DatabaseOracle

The CTAS, a.k.a. Processing Data the Jetson’s Way

**Note-  This is an article I wrote about 4 years ago that, as far as I know, can only be found in hard copy and although I’ve changed my stance on statistics, etc. with 11g/12c, the main point of CTAS benefits still stands the test of time.  

As a kid did you ever watch the cartoon Hanna-Barbara’s, “the Jetson’s” and see Elroy drop out of George Jetson’s flying  saucer,  going to school via his personal,  hyper-pod and thought, “forget the bus, I want to go to school in the hyper-pod!”?

For any developer or DBA working with large objects in an OLAP environment, updating and deleting large tables, even when partitioned, can feel like you are on that school bus again.  So how do you get off the school bus and ride on Elroy’s hyper-pod to get things done, “Jetson’s Style”?

In my time working with large objects, I’ve seen and discovered more ways to use the CTAS, (“create table as” for those who are new to the acronym!)  than I ever thought possible.  It should be a pact of any DBA or developer in a warehouse or mart environment to have all the ways this feature can be used added to their arsenal.

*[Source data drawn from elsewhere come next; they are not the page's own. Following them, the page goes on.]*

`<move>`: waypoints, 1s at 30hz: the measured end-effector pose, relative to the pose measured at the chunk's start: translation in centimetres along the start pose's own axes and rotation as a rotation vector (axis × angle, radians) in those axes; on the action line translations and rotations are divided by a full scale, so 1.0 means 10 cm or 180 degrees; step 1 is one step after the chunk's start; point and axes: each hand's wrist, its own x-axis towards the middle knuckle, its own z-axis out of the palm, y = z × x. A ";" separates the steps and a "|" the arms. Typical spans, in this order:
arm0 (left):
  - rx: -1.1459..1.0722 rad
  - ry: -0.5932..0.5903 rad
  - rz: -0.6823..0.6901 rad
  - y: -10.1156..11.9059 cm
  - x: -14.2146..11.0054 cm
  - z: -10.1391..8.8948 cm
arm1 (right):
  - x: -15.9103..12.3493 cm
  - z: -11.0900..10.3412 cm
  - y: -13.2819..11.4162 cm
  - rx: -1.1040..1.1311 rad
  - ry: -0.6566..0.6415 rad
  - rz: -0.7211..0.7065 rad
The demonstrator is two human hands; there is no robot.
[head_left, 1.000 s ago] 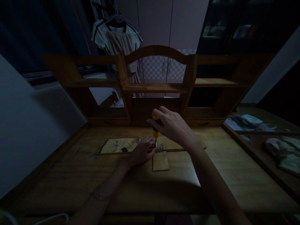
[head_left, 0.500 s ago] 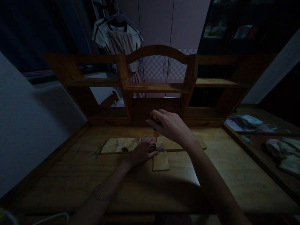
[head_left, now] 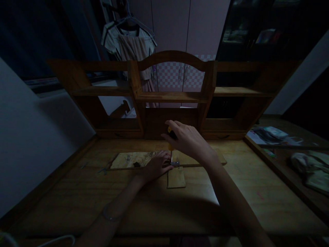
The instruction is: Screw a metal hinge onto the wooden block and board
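Note:
My right hand (head_left: 189, 139) is closed around the yellow and black handle of a screwdriver (head_left: 170, 146). Its shaft points straight down at a small metal hinge (head_left: 175, 164). The hinge lies where a long wooden board (head_left: 132, 160) meets a small square wooden piece (head_left: 176, 177). My left hand (head_left: 158, 163) grips the long board just left of the screwdriver, fingers on top and thumb near the front edge by the hinge. Whether a screw sits under the screwdriver tip is too small and dark to make out.
Under the board is a wooden desk top (head_left: 123, 202) with a shelf unit (head_left: 172, 97) along its far side. Small metal bits (head_left: 102, 169) lie left of the board. Bags (head_left: 275, 133) and cloth (head_left: 313, 168) lie to the right, and a white cable (head_left: 59, 239) at lower left.
My right hand has turned slightly on the screwdriver handle, its thumb moving a little to the right. The left hand, boards and hinge stay in place.

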 end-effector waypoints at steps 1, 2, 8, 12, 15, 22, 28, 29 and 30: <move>0.0002 0.0002 -0.0001 -0.01 0.00 0.01 | 0.00 -0.01 0.00 -0.0004 -0.0010 0.0003; 0.0009 0.0004 -0.0014 -0.01 -0.01 0.01 | -0.01 -0.02 -0.01 -0.0004 -0.0022 -0.0012; 0.0049 -0.0024 -0.0104 -0.02 -0.03 0.03 | -0.03 -0.10 -0.03 0.0032 0.0008 -0.0210; -0.0072 -0.0024 -0.0107 0.01 0.01 0.00 | 0.00 -0.06 -0.01 0.0047 0.0094 -0.0254; -0.0104 -0.0084 -0.0132 0.04 0.03 -0.02 | 0.02 -0.03 0.01 0.0171 0.0132 -0.0286; -0.0176 -0.0118 -0.0143 0.04 0.03 -0.03 | 0.00 -0.10 0.01 0.0422 0.0153 -0.0297; -0.0168 -0.0124 -0.0077 0.03 0.02 -0.03 | -0.03 -0.19 -0.02 0.0434 0.0108 -0.0235; -0.0156 -0.0123 -0.0075 0.03 0.02 -0.03 | -0.04 -0.20 -0.02 0.0415 0.0086 -0.0208; -0.0144 -0.0122 -0.0080 0.03 0.02 -0.03 | -0.04 -0.21 -0.03 0.0399 0.0062 -0.0191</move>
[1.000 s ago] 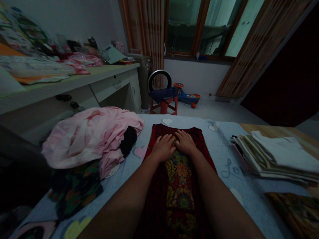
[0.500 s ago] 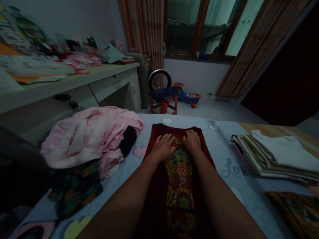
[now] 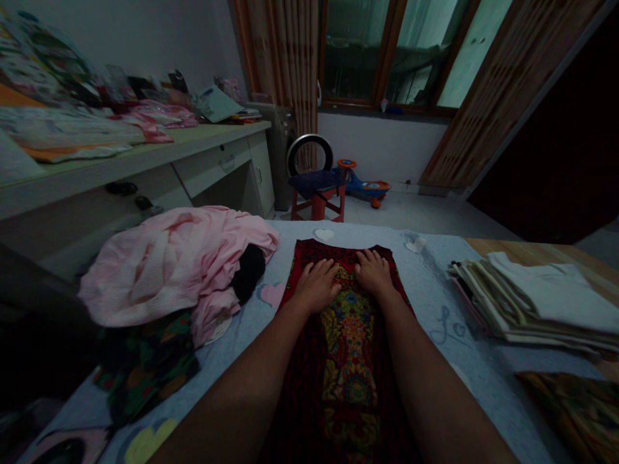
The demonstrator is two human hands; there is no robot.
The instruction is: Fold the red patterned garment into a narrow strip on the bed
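Observation:
A dark red garment with a colourful ornate pattern down its middle lies spread out in front of me. My left hand rests flat on its upper left part, fingers apart. On the upper right part lies my right hand, palm down with the fingers stretched toward the far edge. Both hands touch the cloth without gripping it. The near end of the garment runs out of view between my forearms.
A light blue bedsheet lies underneath. Crumpled pink clothing heaps on the left, above a dark green patterned cloth. Folded clothes are stacked on the right, near a brown patterned cloth. Beyond stands a red stool.
The fingers of my right hand have straightened and spread; before, they were more curled. My left hand and the garment have stayed almost in place.

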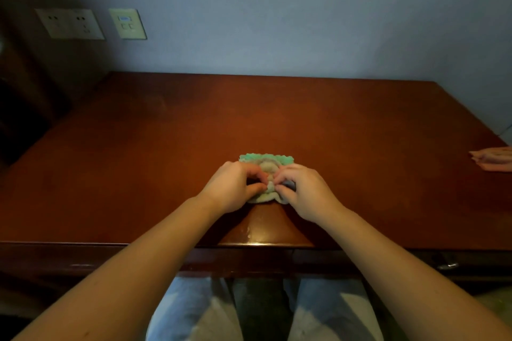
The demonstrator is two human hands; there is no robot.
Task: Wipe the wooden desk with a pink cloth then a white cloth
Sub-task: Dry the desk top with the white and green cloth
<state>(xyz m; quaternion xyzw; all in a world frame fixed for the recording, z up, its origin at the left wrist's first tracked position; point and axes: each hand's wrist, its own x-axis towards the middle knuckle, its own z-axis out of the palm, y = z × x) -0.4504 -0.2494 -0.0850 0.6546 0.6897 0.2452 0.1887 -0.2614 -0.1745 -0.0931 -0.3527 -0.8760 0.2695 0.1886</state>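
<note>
A small white cloth [266, 165] with a green scalloped edge lies bunched on the wooden desk [194, 133], near the middle front. My left hand [230, 189] and my right hand [304, 192] meet over it, and the fingertips of both pinch its folds. Much of the cloth is hidden under my fingers. A pink cloth [493, 162] lies folded at the desk's right edge, far from both hands.
The desk stands against a pale wall [277, 22] with two socket plates [69, 23] and a switch plate [128, 23] at the upper left. A dark piece of furniture sits to the left. My knees show under the front edge.
</note>
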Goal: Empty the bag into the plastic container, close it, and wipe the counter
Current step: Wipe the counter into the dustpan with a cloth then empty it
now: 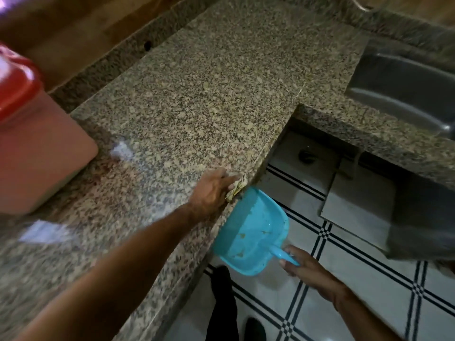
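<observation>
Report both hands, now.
Left hand: grips a bunched cloth at the counter edge.
Right hand: grips the blue dustpan by its handle, just below that edge.

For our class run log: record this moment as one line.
step: wiping counter | left hand: holds cloth at counter edge | right hand: holds dustpan below edge | container: lid on

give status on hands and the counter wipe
left hand grips cloth at counter edge. right hand holds blue dustpan below it. red-lidded container closed. no obstruction.
</observation>
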`<action>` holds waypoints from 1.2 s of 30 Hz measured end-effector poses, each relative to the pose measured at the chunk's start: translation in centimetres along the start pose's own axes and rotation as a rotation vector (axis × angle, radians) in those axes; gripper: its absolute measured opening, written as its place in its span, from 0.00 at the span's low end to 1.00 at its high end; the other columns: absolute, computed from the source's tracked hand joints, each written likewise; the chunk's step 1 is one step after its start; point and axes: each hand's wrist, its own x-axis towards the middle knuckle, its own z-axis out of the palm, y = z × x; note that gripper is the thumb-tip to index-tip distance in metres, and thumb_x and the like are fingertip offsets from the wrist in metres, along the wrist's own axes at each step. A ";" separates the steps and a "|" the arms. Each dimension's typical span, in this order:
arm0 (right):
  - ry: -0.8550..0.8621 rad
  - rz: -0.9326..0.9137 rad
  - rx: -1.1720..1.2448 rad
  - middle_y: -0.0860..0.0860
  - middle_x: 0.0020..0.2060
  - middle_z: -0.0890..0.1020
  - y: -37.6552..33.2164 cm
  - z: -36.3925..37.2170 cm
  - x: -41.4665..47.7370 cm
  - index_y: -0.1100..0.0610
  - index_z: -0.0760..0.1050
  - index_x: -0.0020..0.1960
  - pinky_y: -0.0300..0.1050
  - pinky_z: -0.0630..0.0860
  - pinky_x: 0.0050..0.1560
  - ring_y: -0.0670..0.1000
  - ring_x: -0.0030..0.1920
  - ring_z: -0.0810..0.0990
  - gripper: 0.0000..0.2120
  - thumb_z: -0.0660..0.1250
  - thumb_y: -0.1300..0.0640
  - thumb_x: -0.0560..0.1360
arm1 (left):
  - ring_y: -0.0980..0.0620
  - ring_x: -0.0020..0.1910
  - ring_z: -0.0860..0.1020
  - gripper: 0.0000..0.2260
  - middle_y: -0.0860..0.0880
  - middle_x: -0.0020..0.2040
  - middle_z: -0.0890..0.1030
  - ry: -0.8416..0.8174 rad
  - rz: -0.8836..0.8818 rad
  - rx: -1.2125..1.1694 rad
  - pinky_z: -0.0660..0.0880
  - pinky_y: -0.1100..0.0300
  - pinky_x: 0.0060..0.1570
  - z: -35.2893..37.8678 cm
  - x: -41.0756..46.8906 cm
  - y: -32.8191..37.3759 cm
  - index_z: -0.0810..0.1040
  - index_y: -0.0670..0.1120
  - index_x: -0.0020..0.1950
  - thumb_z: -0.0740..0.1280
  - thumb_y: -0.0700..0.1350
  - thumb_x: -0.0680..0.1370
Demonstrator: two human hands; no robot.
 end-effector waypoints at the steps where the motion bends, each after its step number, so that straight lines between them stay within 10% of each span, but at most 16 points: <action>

For our current day vs. Jetson’s futuristic comparison, we’re going to say our environment consists of data partitioned by company_id, residing mostly in five primary tables.  This partitioning method has been quite successful for how the business loads and reports on data, but your first challenge is to prune out all purchase orders older than five years from the system.   Once complete, the business has some reporting requirements for you to invest time into, so keep that mind open and ready to work through some challenges!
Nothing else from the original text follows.